From the entries that follow, copy exactly the lines beginning at the line holding "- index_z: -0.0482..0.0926" and continuing through the line holding "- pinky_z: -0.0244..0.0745".

Stored dataset items:
# # # #

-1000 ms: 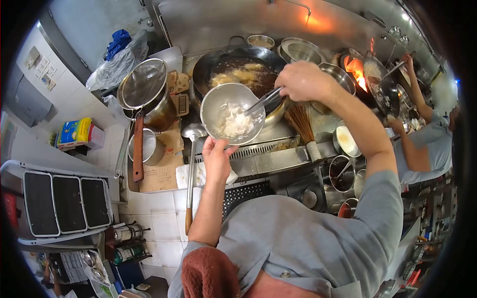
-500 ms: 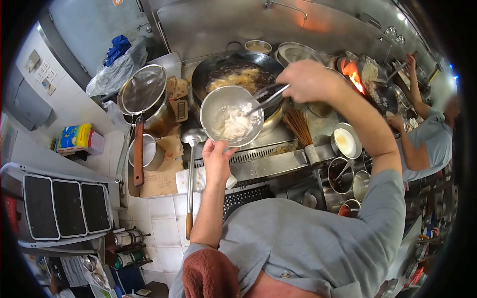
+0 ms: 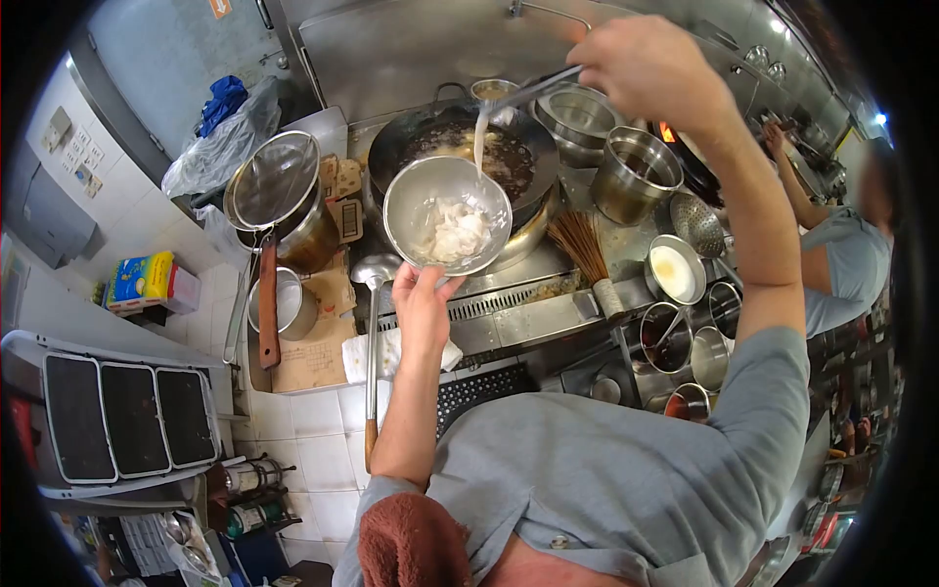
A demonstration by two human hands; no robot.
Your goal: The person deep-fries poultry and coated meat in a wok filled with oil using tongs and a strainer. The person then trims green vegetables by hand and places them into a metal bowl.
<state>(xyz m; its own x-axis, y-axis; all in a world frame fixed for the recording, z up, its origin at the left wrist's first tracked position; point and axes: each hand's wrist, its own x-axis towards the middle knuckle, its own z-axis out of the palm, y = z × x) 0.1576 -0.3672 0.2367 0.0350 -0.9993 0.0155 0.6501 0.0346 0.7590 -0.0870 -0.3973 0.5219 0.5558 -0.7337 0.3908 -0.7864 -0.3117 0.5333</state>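
Bowl (image 3: pixel 401 210) with pale pieces (image 3: pixel 460 233), at near side of the wok (image 3: pixel 388 147), is in the left hand (image 3: pixel 423 298); the right hand (image 3: pixel 650 70) grips tongs (image 3: pixel 536 90), with pale strip (image 3: pixel 480 142) hanging. A weak pinch could drop this strip and splash the wok's liquid (image 3: pixel 514 174). I count one bowl, one wok, one tongs, one hanging strip; the pieces I cannot count.

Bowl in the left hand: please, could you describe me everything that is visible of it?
The bowl is round, deep and plain, silvery like metal, with a smooth wall and no visible handle. Pale, wet-looking pieces lie in its bottom. The left hand grips its near edge. It is held up in front of the wok, its mouth towards the camera. At its far edge, a pale strip hangs from the tongs; contact is unclear.
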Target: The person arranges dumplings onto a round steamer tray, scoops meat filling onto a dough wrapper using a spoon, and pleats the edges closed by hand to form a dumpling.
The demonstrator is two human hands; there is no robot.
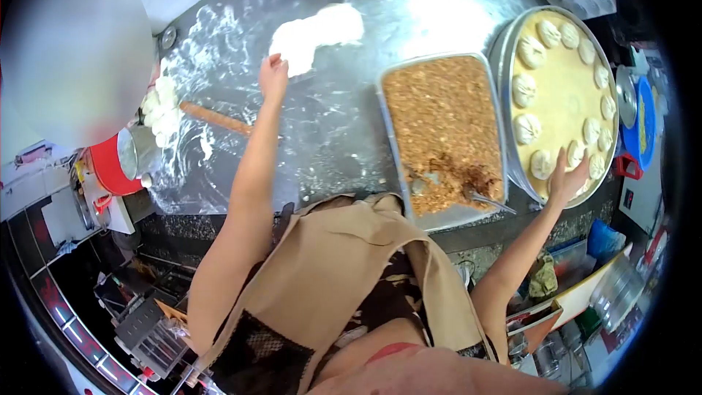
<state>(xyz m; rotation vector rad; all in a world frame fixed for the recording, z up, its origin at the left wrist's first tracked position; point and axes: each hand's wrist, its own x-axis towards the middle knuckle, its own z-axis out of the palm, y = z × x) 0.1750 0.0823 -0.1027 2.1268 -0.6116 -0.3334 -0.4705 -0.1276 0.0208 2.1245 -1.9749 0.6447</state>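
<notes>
My left hand (274,75) is at the near left edge of flat white dough wrappers (322,33) on the floured table. Its fingers are curled together in a pinch at that edge. Over on the right, my right hand (570,178) reaches into a round steamer tray (559,106) lined with pale cloth. A pleated bun (576,152) sits between its thumb and fingers. Several more pleated buns ring the tray. Between my arms lies a rectangular metal pan (441,226) of brown chopped filling (442,113), with a spoon handle (491,202) sticking out at its near right corner.
A rolling pin (216,118) lies left of my left forearm, beside dough pieces (162,110). A red container (113,164) stands at the left edge. Beyond the steamer is a blue basin (642,124). A blurred round shape covers the upper left.
</notes>
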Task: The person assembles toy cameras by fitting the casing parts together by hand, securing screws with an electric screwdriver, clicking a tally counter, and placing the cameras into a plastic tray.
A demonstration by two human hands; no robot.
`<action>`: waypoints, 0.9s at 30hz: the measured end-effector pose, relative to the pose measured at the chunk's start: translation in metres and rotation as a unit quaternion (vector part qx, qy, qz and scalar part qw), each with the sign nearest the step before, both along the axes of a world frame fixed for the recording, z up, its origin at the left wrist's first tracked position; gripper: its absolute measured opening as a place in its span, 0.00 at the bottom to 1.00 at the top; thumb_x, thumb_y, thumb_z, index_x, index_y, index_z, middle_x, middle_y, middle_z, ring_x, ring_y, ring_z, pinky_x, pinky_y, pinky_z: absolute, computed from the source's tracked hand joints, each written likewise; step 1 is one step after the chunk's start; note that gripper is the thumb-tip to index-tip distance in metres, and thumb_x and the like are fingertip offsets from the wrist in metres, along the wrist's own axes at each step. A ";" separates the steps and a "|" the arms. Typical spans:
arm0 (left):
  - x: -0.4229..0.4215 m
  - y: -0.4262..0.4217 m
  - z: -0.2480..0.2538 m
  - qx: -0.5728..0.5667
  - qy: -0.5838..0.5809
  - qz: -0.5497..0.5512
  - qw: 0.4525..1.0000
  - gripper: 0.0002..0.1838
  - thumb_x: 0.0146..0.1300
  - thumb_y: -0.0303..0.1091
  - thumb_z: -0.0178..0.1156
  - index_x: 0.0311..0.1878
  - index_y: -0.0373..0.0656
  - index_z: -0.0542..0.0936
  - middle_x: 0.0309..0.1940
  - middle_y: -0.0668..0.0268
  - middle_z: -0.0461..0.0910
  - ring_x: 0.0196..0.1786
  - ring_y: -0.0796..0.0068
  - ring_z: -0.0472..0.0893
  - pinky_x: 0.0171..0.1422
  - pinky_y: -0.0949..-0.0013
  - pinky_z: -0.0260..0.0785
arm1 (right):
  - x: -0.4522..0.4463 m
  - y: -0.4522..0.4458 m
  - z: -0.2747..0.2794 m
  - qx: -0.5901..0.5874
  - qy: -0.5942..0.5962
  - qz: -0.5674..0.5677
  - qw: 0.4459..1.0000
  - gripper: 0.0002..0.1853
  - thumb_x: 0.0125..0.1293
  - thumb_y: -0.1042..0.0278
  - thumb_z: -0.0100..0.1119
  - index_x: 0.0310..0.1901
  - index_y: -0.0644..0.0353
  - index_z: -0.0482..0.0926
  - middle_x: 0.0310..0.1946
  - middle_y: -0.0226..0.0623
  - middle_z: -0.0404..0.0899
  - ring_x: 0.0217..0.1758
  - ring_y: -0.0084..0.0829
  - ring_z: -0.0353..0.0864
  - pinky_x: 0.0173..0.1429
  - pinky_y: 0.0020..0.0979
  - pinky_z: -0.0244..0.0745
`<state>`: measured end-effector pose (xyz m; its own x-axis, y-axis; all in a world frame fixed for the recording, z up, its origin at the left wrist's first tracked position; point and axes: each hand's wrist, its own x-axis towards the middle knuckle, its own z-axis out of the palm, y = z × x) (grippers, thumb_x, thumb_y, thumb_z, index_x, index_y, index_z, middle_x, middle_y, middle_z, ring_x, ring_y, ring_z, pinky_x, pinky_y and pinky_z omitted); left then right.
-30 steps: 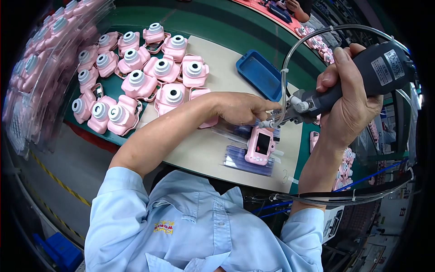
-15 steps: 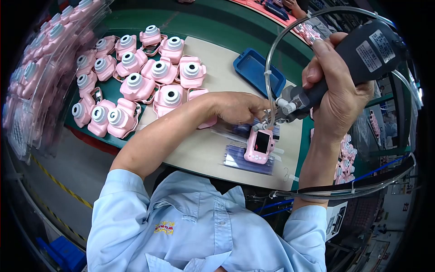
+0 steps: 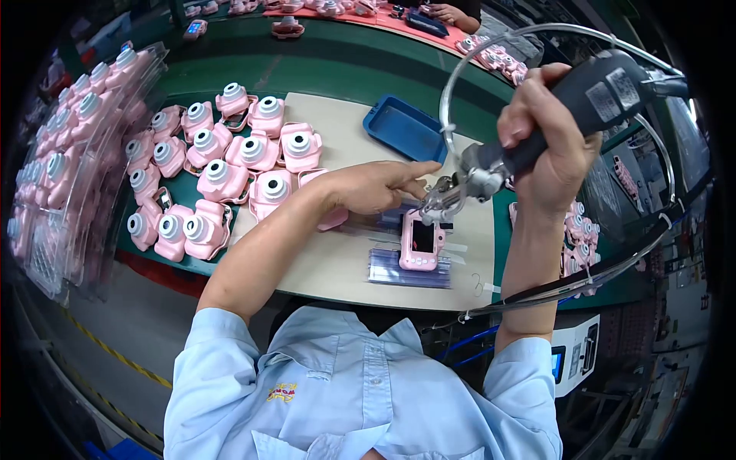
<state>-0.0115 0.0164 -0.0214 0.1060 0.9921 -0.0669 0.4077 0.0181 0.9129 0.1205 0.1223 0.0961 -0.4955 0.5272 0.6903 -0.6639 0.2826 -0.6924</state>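
Note:
My right hand (image 3: 556, 146) is wrapped around a dark power screwdriver (image 3: 529, 153) with a clear feed tube, held tilted with its metal nose pointing down and left. That nose is over the top edge of a pink toy camera (image 3: 420, 241), which lies screen side up on a clear plastic fixture (image 3: 383, 267). Whether the tip touches the camera I cannot tell. Beside the nose, on the left, my left hand (image 3: 376, 186) has its index finger stretched out and its thumb apart, with nothing visible between them. Its other fingers are partly hidden.
Several pink cameras (image 3: 251, 151) with their lenses up cover the table's left side. A blue tray (image 3: 405, 129) sits behind my hands. Stacked clear trays of pink cameras (image 3: 84, 146) rise at far left. Hoses (image 3: 606, 287) run past my right forearm. Another person's hand (image 3: 445, 13) is across the table.
The view has shifted, showing more of the far bench. My left index finger has stretched out farther past the nose. The screwdriver remains in my right hand over the camera.

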 end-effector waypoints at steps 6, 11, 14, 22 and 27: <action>-0.002 -0.003 -0.008 0.099 -0.031 0.106 0.989 0.37 0.58 0.24 0.55 0.74 0.42 0.62 0.60 0.53 0.78 0.56 0.57 0.80 0.54 0.63 0.73 | 0.053 0.038 0.025 0.028 0.027 -0.191 0.981 0.12 0.60 0.75 0.67 0.45 0.66 0.79 0.17 0.31 0.75 0.14 0.19 0.71 0.21 0.18 0.68; 0.043 -0.009 0.007 0.087 0.206 0.013 0.975 0.41 0.52 0.43 0.71 0.67 0.38 0.67 0.48 0.49 0.78 0.53 0.51 0.76 0.57 0.53 0.70 | 0.091 0.088 -0.003 -0.006 -0.063 -0.237 0.969 0.12 0.68 0.73 0.60 0.52 0.64 0.79 0.20 0.27 0.72 0.20 0.16 0.70 0.27 0.15 0.65; 0.067 0.003 -0.013 0.102 0.338 -0.012 0.935 0.45 0.40 0.47 0.78 0.64 0.43 0.71 0.48 0.51 0.75 0.50 0.51 0.73 0.54 0.53 0.69 | 0.107 0.104 -0.021 0.027 -0.060 -0.244 0.968 0.17 0.70 0.73 0.59 0.58 0.67 0.77 0.25 0.29 0.75 0.27 0.18 0.73 0.34 0.15 0.67; 0.079 0.008 -0.012 0.112 0.375 0.029 0.920 0.38 0.37 0.44 0.77 0.56 0.44 0.76 0.46 0.53 0.72 0.47 0.53 0.71 0.49 0.55 0.69 | 0.149 0.205 -0.073 0.143 0.037 -0.230 0.962 0.22 0.69 0.83 0.49 0.64 0.61 0.76 0.54 0.46 0.79 0.52 0.33 0.79 0.54 0.28 0.78; 0.075 -0.024 0.021 0.196 0.274 0.149 0.929 0.30 0.39 0.42 0.74 0.49 0.45 0.76 0.41 0.56 0.68 0.39 0.57 0.71 0.40 0.60 0.69 | 0.152 0.172 -0.061 0.247 0.029 -0.415 0.875 0.15 0.73 0.72 0.51 0.56 0.69 0.76 0.57 0.52 0.76 0.54 0.40 0.79 0.55 0.32 0.78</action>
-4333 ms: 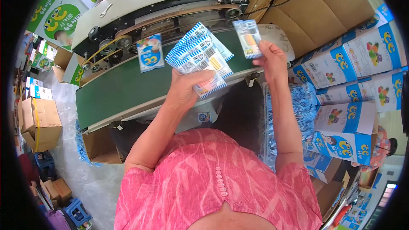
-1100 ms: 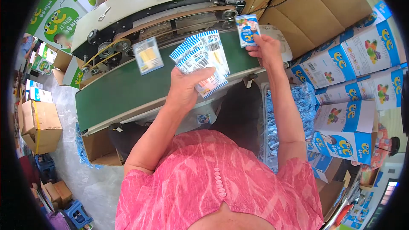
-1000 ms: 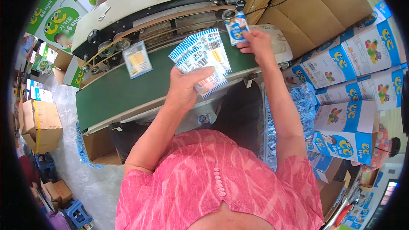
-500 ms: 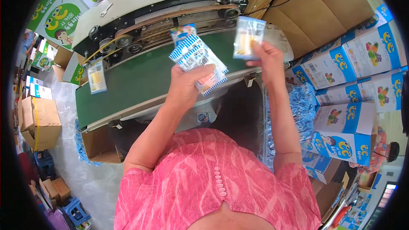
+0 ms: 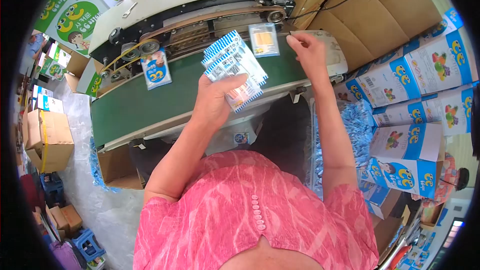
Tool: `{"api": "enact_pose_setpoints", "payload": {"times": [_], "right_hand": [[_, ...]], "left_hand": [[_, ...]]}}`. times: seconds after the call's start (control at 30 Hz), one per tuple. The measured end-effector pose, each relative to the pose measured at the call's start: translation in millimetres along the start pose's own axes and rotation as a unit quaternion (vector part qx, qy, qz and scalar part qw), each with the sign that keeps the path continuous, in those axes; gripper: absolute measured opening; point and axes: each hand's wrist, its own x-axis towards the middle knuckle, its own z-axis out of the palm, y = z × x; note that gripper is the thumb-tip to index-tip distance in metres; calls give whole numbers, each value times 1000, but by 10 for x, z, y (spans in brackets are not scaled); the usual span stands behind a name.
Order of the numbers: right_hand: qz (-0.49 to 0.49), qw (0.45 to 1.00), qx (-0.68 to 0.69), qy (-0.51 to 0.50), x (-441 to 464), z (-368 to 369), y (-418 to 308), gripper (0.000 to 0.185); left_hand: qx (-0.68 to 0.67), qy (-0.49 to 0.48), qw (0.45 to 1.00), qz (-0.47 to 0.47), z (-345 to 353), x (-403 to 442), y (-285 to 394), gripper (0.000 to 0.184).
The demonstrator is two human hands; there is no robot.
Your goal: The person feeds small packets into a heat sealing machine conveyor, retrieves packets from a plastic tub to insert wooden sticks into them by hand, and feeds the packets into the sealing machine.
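In my left hand is a fanned stack of blue-and-white striped sachets, pinched under the thumb above the green conveyor belt. To the right my right hand hovers over the belt's end, fingers loosely bent and apart, holding nothing. Just left of its fingertips, a clear-windowed sachet with yellowish contents lies at the belt's far side. Another sachet, blue with a printed character, rests farther left on the belt beside the rollers.
Behind the belt stands the sealing machine with its control panel and brown drive band. A bin of blue sachets sits by my right side. Printed cartons are stacked at right. An open cardboard box is under the belt.
My right hand has let go of the windowed sachet, now on the belt. The blue character sachet has travelled left. The sachet formerly at the belt's left is out of sight.
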Motion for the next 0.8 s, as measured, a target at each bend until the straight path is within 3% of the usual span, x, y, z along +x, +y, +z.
{"api": "enact_pose_setpoints", "payload": {"times": [0.07, 0.13, 0.33, 0.43, 0.57, 0.7, 0.8], "right_hand": [[-26, 999, -23, 11, -275, 15, -131, 24], [18, 972, 139, -190, -540, 116, -235, 23], [43, 967, 216, -126, -676, 127, -163, 20], [56, 962, 256, -75, -696, 121, -136, 18], [27, 966, 239, -95, -739, 130, -50, 16], [-70, 975, 195, -84, -729, 110, -5, 14], [52, 926, 369, -58, -736, 99, -78, 12]], "left_hand": [[-4, -2, 1000, -8, -4, 8, -1, 29], [8, -19, 999, -38, 20, 25, -43, 31], [9, -46, 998, -49, 71, 42, -134, 32], [19, -15, 999, -32, 73, 93, -171, 30], [81, -35, 996, -28, 97, 75, -203, 27], [67, -33, 997, -7, 130, 71, -277, 27], [38, -18, 999, -9, 140, 78, -218, 26]]}}
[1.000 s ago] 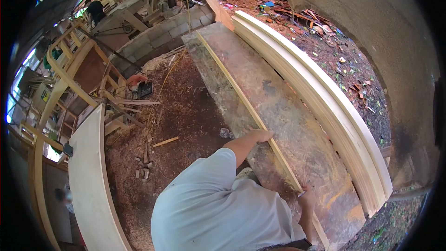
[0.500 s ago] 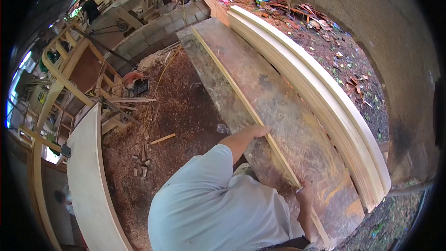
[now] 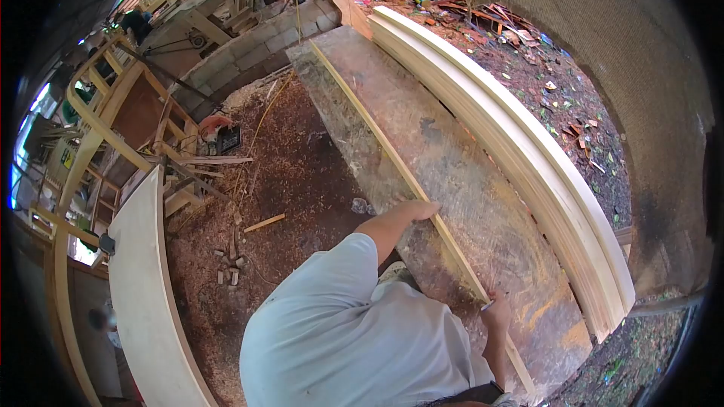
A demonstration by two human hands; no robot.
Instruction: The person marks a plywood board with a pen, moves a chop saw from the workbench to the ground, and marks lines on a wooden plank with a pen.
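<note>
A long, thin wooden strip (image 3: 381, 136) runs lengthwise along the stained workbench (image 3: 452, 154). My left hand (image 3: 422, 209) is closed around the strip near its middle. Farther down, my right hand (image 3: 495, 313) is closed beside the strip, with a small slim tool (image 3: 486, 305) sticking out at its edge. That tool's kind is too small to make out. My pale shirt and bent body fill the lower middle of the view.
Long pale boards (image 3: 520, 154) are stacked along the bench's right side. A large curved panel (image 3: 143, 279) stands at left, near a wooden frame (image 3: 105, 113). Shavings and offcuts (image 3: 228, 267) litter the floor. A co-worker (image 3: 136, 26) is at the back left.
Both my hands stay at nearly the same places on the strip; the small tool in my right hand has tilted slightly. The co-worker at the back left has shifted a little.
</note>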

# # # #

### Task output
  - index_z: -0.0482..0.0926
  - middle_x: 0.0310..0.1946
  - middle_y: -0.0226..0.0623
  - middle_z: -0.0404..0.0899
  - ring_x: 0.0217..0.1758
  - ring_y: -0.0084..0.0829
  - ring_z: -0.0353..0.0864
  - pinky_x: 0.0173..0.1429
  - pinky_y: 0.0020..0.0979
  - pinky_z: -0.0244..0.0745

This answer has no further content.